■ **Goal of the exercise**
Please return each line of the listing below exactly as written.

■ **Data below**
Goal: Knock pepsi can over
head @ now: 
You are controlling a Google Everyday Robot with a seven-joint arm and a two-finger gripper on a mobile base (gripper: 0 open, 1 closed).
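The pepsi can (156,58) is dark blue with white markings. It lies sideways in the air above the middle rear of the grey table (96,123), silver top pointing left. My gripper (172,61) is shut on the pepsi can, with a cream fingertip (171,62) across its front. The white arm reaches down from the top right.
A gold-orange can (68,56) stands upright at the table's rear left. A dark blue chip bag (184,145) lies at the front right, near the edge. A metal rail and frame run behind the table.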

■ **Answer for the task**
Goal: Knock pepsi can over
head @ now: 
You are controlling a Google Everyday Robot with a seven-joint arm and a two-finger gripper on a mobile base (gripper: 0 open, 1 closed).
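The pepsi can (156,58) is dark blue with white markings. It lies sideways in the air above the middle rear of the grey table (96,123), silver top pointing left. My gripper (172,61) is shut on the pepsi can, with a cream fingertip (171,62) across its front. The white arm reaches down from the top right.
A gold-orange can (68,56) stands upright at the table's rear left. A dark blue chip bag (184,145) lies at the front right, near the edge. A metal rail and frame run behind the table.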

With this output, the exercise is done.